Certamente, eu poderia ter acrescentado outras análises sobre a estrutura do poema, e principalmente ter adicionado mais algumas dissecações interpretativas. Mas prefiro que o leitor faça outras observações, conforme sua experiência de vida e criatividade, ainda que divergentes das minhas. Aliás, acharei o poema mais rico, caso o intérprete e analista venha a descobrir nuanças que eu próprio não vislumbrei.     

2 comentários:

  1. Caro Elmar Carvalho:

    V. aceitou com coragem a sugestão do professor José Maria Vasconcelos a fim de que com outros poetas piauienses, inclusive o Rubervam du Nascimento, se abalançassem a analisar os próprios poemas e, para tanto, o fez em relação ao seu "Poema concreto." Vejo que, pela sua análise estilística, fundamentada nas característica do Concretismo de 56, saiu-se bem na sua condição de intérprete de si mesmo. Ora, assim fazendo, V. se pôs no mesmo plano de um crítico comentando a sua poesia. Julgo que, quando o próprio poeta fala de sua forma de composição, a poesia não perde com isso, mas adiciona novos ângulos hermenêuticos do fazer poético.

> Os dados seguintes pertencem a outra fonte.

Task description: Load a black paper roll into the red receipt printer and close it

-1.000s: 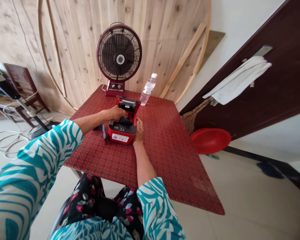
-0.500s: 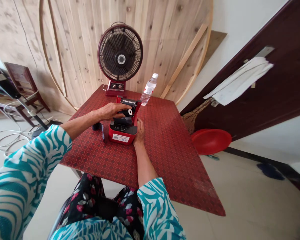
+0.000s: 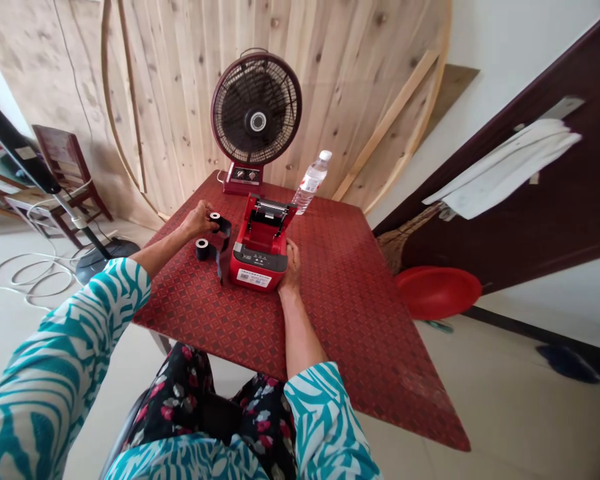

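Note:
A red and black printer (image 3: 259, 257) stands on the red patterned table (image 3: 350, 333) with its lid up and its inside showing. To its left, my left hand (image 3: 199, 220) pinches a black roll (image 3: 221, 223) with a white core, and a dark strip trails from the roll towards the tabletop. Another black roll (image 3: 202, 250) sits just below, nearer to me. My right hand (image 3: 292, 267) rests against the printer's right side, its fingers partly hidden behind the casing.
Behind the printer are a dark red fan (image 3: 257, 120) and a clear bottle (image 3: 310, 183). A red basin (image 3: 437, 292) is right of the table. Further left stand a wooden chair (image 3: 63, 160) and a black pole stand (image 3: 87, 233), with loose cable on the floor.
My left hand has moved left, away from the printer, taking the black roll out of its open compartment. My right hand stays at the printer's side. The view has shifted slightly.

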A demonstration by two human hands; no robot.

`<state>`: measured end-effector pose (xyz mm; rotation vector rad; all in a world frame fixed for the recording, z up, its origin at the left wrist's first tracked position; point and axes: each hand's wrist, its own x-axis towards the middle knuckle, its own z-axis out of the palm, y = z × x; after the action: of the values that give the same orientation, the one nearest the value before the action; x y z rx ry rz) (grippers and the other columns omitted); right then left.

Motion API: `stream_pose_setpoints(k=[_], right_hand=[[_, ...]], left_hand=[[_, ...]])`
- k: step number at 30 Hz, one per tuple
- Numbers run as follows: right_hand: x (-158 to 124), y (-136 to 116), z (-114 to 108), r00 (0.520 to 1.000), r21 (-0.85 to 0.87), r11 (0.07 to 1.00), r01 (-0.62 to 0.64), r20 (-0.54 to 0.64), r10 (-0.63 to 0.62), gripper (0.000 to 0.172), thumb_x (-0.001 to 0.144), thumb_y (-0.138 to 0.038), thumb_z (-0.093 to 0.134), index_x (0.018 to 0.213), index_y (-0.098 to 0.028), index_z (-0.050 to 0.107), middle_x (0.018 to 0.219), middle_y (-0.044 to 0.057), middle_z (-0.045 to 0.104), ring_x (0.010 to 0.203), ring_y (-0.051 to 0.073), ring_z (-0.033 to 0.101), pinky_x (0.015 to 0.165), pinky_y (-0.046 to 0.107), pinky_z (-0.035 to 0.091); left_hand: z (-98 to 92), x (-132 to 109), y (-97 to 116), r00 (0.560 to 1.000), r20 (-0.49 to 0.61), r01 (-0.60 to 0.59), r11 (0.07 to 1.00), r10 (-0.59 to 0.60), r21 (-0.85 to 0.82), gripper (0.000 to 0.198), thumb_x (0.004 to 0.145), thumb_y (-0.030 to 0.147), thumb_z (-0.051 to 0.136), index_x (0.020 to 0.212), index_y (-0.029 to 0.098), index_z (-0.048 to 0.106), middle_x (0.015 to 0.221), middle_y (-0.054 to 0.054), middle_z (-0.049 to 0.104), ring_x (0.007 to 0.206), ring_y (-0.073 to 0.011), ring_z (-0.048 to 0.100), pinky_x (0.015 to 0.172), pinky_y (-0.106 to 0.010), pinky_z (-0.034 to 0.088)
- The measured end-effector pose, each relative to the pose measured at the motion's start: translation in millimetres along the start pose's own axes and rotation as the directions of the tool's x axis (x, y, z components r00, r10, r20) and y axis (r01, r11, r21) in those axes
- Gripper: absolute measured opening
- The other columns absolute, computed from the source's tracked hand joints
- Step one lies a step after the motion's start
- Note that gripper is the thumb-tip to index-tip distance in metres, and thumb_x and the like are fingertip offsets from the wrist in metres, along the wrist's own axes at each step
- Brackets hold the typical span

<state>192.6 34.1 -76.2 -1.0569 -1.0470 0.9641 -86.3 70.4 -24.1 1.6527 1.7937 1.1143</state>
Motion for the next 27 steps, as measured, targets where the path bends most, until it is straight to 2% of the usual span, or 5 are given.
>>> stream_pose_setpoints(k=[8,11,17,22,27], right_hand=[[-1.0,-1.1,-0.3,1.000,-0.029,1.000,-0.007,-0.014,0.007,0.043,0.087,-0.052,0.044,0.113,-0.023,0.064,0.121,0.006,0.069,0.115,0.020,0.060,0.104,0.040,0.043],[-1.1,-2.6,0.1,1.000,-0.025,1.000,-0.003,-0.018,0.003,0.043,0.086,-0.052,0.047,0.111,-0.022,0.064,0.122,0.007,0.069,0.115,0.020,0.060,0.104,0.039,0.043],[-1.7,-4.0,-0.1,1.000,0.006,1.000,-0.017,-0.002,0.017,0.046,0.082,-0.054,0.049,0.109,-0.021,0.065,0.121,0.007,0.069,0.111,0.020,0.061,0.102,0.039,0.044],[-3.9,-8.4,0.2,0.999,0.031,0.998,-0.048,-0.009,0.048,0.046,0.081,-0.054,0.051,0.109,-0.021,0.065,0.116,0.006,0.071,0.103,0.019,0.062,0.097,0.037,0.046],[-4.2,-8.8,2.7,0.998,0.054,0.997,-0.053,-0.018,0.054,0.045,0.080,-0.053,0.051,0.108,-0.020,0.065,0.114,0.006,0.071,0.102,0.019,0.063,0.095,0.037,0.047]], left_hand=[[-1.0,-0.6,5.5,0.978,0.209,-0.014,0.992,-0.013,0.126,0.026,0.053,0.025,0.075,0.074,0.020,0.061,0.064,0.004,0.062,0.072,-0.0177,0.061,0.062,-0.025,0.043],[-4.7,-6.7,9.9,0.983,0.183,0.012,1.000,-0.017,0.027,0.041,0.051,0.028,0.079,0.087,0.018,0.065,0.075,0.001,0.067,0.080,-0.0205,0.064,0.069,-0.027,0.049],[-21.2,-52.2,-8.1,0.995,-0.066,0.044,0.907,-0.079,-0.418,0.056,0.065,0.042,0.069,0.113,0.016,0.058,0.114,-0.011,0.068,0.106,-0.0237,0.065,0.086,-0.035,0.053],[-22.5,-101.5,-22.1,0.994,0.105,0.082,0.850,-0.032,-0.520,0.058,0.057,0.034,0.071,0.111,0.019,0.057,0.114,-0.009,0.070,0.109,-0.0270,0.066,0.095,-0.042,0.052],[-14.2,-113.1,-17.8,0.991,0.128,0.002,0.943,0.043,-0.333,0.059,0.059,0.036,0.074,0.113,0.021,0.057,0.108,-0.006,0.072,0.106,-0.0265,0.067,0.099,-0.042,0.050]])
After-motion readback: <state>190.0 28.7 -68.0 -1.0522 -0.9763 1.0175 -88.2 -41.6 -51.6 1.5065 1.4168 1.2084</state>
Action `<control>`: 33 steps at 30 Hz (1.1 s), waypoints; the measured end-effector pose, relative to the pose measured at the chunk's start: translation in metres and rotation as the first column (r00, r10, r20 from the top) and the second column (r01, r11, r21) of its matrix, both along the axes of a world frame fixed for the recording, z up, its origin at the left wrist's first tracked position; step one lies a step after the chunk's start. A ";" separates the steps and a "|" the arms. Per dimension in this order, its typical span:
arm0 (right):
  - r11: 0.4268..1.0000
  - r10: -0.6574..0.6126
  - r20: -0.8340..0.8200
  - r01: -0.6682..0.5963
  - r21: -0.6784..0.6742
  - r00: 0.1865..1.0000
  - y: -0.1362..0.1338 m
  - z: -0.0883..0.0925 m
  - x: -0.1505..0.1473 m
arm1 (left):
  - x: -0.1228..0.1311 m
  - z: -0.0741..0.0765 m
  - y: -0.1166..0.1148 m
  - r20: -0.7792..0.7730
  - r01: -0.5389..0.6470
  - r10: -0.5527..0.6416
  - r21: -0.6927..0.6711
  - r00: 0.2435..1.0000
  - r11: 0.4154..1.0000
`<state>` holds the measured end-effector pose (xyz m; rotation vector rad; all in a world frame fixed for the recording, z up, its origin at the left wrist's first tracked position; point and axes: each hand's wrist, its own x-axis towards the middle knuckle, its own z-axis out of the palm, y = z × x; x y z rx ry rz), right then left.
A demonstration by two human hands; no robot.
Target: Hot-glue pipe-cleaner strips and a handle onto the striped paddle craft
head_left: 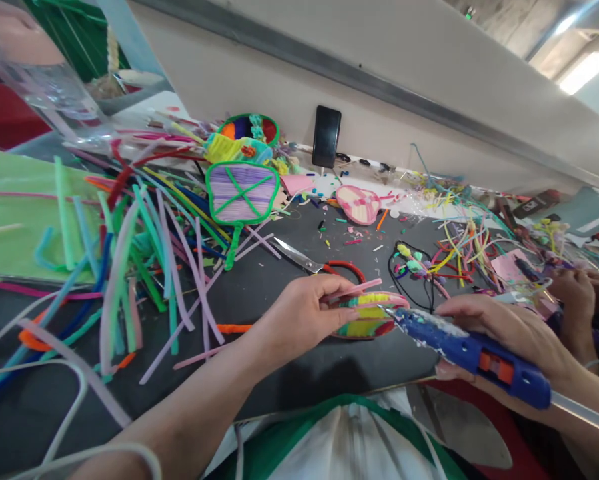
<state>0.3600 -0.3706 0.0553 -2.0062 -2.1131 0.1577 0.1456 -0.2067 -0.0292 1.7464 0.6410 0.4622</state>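
My left hand (312,310) pinches a small round craft piece (372,312) made of yellow, green and red strips with a pink rim. A pink pipe cleaner (362,288) sticks out past its fingers. My right hand (509,327) is wrapped round a blue hot glue gun (454,343) with an orange-red switch and a glue stick out of its back end. The nozzle tip is at the rim of the round piece; whether they touch I cannot tell. Just beyond my left hand lie scissors (319,265) with red and black handles, their blades pointing left.
Loose pipe cleaners (164,240) cover the left side. A purple fan-shaped piece (242,193) and a pink heart-like piece (358,203) lie farther back. A phone (326,136) leans on the partition. Another person's hands (577,293) are at the right; a white cord (79,380) loops at lower left.
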 end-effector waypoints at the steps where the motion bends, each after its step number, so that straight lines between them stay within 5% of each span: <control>1: 1.000 -0.001 0.004 0.001 -0.005 1.000 0.000 0.000 -0.001 | 0.000 0.000 0.000 0.003 0.003 -0.003 -0.001 1.000 1.000; 33: 0.993 -0.032 0.006 0.033 -0.114 0.999 0.004 -0.003 -0.010 | -0.001 0.004 -0.003 -0.020 0.019 -0.019 -0.014 1.000 1.000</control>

    Porém, não é função do poeta ser o crítico e analista de si mesmo. O poema deve ser lido por si mesmo, como um produto de originalidade e de obediência a peculiares estratégias empregadas pelo poeta. Talvez comentar os intrincados meandros de como surgiu a ideia-máter de um poema seja útil à crítica em geral, tanto assim que Bandeira não esgotou a explicação da gênese de todos os seus poemas. Poemas há que valem apenas pelo que são como jogo de palavras, ato puro feito de palavras potencializadas para a expressão do lirismo. Tais poemas dispensam até interpretação, servem à fruição estética, como artefatos que valem por si mesmos, feitos de palavras e imagens, como fizeram os bons poetas simbolistas e até parnasianos ou neo-parnasianos.
    A principal função do poeta é fazer poesia e a ele não cabe fazer juízo crítico de sim mesmo. Que isso seja delegado aos críticos, cuja função é a de analisar, interpretar e julgar o valor estético de uma obra poética.

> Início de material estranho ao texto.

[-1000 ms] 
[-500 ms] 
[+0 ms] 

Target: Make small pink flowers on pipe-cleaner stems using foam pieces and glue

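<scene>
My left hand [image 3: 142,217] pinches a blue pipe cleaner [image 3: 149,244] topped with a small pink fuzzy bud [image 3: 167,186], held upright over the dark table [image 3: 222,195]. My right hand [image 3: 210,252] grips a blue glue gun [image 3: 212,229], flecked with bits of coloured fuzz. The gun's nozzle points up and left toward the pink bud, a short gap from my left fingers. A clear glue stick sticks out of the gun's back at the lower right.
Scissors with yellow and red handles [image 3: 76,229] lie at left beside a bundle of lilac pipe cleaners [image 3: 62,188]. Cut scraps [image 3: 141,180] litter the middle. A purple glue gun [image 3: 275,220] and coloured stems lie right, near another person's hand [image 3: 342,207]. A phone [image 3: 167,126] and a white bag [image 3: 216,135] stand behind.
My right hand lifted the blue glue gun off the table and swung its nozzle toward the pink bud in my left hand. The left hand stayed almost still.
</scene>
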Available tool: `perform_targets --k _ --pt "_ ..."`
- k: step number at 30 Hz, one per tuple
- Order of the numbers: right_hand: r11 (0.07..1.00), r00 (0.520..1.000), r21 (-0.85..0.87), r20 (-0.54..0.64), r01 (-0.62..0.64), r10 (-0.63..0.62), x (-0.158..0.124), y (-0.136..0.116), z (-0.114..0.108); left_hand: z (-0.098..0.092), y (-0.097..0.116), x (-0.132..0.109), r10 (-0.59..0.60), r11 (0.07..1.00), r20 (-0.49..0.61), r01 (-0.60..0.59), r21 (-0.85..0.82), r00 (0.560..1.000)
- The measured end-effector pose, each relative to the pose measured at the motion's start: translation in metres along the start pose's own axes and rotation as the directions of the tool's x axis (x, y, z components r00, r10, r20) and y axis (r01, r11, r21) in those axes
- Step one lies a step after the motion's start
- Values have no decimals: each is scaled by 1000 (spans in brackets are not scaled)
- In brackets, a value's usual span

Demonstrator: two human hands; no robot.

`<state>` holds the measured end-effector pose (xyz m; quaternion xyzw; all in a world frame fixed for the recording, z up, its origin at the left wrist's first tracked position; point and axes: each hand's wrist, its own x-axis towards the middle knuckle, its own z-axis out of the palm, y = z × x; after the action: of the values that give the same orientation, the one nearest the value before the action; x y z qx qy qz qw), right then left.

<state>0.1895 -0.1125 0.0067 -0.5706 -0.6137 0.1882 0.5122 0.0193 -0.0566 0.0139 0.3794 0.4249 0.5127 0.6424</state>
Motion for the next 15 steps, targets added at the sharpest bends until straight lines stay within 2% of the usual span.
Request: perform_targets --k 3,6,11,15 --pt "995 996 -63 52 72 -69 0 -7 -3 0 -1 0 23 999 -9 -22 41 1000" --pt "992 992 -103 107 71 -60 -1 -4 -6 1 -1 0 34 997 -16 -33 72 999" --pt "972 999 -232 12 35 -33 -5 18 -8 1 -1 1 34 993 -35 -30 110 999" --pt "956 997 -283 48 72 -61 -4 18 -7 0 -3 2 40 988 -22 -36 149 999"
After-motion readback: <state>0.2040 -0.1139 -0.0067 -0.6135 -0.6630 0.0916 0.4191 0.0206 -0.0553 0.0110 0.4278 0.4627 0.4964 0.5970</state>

    Nem tampouco o analista de poesia ou ficção, ou qualquer que seja o gênero literário, tenha que satisfazer o poeta no que concerne à sua análise. O poeta não pode impor afirmações como esta: “Não é isto que queria afirmar no meu poema, .” como fez uma vez João Cabral ao comentar uma análise sobre sua poesia em conferência na Faculdade de Letras da UFRJ. A análise crítica não se esgota em seus aspectos interpretativos, ainda que se somassem todos os estudos interpretativos de um poeta ou ficcionista.
    No passado, críticos impressionistas de talento, como Álvaro Lins, sonhavam com a ideia de que, um dia, seria bom que na mesma pessoa houvesse o poeta e o crítico na mesma pessoa. Isso, contudo, só valeria, em meu entender, quando o poeta fosse crítico de outros poetas, não dele.

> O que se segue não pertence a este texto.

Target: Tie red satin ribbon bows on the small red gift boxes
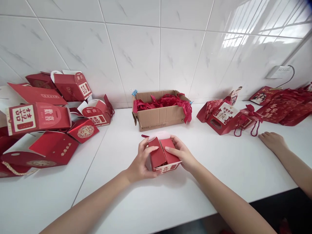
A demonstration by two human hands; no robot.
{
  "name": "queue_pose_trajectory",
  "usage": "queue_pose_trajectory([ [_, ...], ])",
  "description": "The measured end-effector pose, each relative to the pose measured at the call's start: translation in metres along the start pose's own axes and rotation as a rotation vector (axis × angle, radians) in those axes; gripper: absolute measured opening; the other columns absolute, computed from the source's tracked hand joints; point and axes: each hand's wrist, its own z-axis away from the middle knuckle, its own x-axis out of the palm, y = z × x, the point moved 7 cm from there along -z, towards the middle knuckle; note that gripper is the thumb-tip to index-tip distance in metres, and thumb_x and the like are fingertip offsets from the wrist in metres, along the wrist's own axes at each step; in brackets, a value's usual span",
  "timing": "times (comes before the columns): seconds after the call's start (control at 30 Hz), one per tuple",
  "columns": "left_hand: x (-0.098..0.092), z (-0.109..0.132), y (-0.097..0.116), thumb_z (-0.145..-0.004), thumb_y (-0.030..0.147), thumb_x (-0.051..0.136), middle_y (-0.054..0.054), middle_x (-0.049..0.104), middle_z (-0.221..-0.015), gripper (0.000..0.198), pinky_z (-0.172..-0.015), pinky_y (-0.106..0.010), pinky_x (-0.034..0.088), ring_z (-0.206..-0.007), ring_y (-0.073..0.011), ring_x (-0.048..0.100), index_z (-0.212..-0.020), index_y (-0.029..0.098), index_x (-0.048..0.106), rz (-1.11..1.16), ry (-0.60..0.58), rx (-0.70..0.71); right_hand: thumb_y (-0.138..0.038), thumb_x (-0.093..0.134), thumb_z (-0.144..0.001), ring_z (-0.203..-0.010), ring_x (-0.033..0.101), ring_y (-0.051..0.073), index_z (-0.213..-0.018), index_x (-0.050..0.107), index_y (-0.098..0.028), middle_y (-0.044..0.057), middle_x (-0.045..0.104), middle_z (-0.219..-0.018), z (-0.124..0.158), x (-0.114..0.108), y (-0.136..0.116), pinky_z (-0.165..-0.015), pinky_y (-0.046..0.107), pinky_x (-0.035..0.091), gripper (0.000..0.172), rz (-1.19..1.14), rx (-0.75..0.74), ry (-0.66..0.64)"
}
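A small red gift box (157, 154) with white characters on its near side is held between both hands above the white table. Two red flaps lie folded inward over its top with a narrow gap between them, and a pale flap stands at its far edge. My left hand (140, 161) grips the left side, fingers on the flap and thumb low at the near side. My right hand (184, 154) wraps the right side, with its thumb on the right flap.
Behind stands a cardboard box (161, 118) of red ribbons. Red gift boxes (53, 118) pile up at left; more boxes (223, 117) and red bags (287, 105) are at right. Another person's hand (273, 141) rests on the table (117, 201) at far right.
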Motion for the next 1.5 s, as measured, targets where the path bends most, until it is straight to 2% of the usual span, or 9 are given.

    No entanto, como a poesia ainda é cercado de a aura de mistério de fundo romântico, todos queremos saber o que o pensa de sua poesia, como nele se formaliza o ato de criação literária, como nasceu o poema , foi por inspiração, ou foi resultante do suor de um trabalho artístico consciente de suas técnicas e do conhecimento da estrutura do poética, do seu estudo, do seu desenvolvimento em novas maneiras de realizar poesia no poema.Nenhum grande poeta pode dispensar o trabalho da crítica literária, ou lhe dar as costas. Ao contrário, a história literária conhece muitos casos de amizade entre poetas e críticos.Constituem eles, desde Aristóteles, com sua Arte Poética, dois agentes decisivos ao desenvolvimento da literatura.. Da mesma forma, o poeta não pode deixar de ser familiarizado com a tradição literária. Não é por ser moderna que a poesia tenha que ser melhor do que nos períodos clássico, arcádico, barroco, romântico , simbolista ou concretista entre outras variações a partir dos anos de 1956 no Brasil.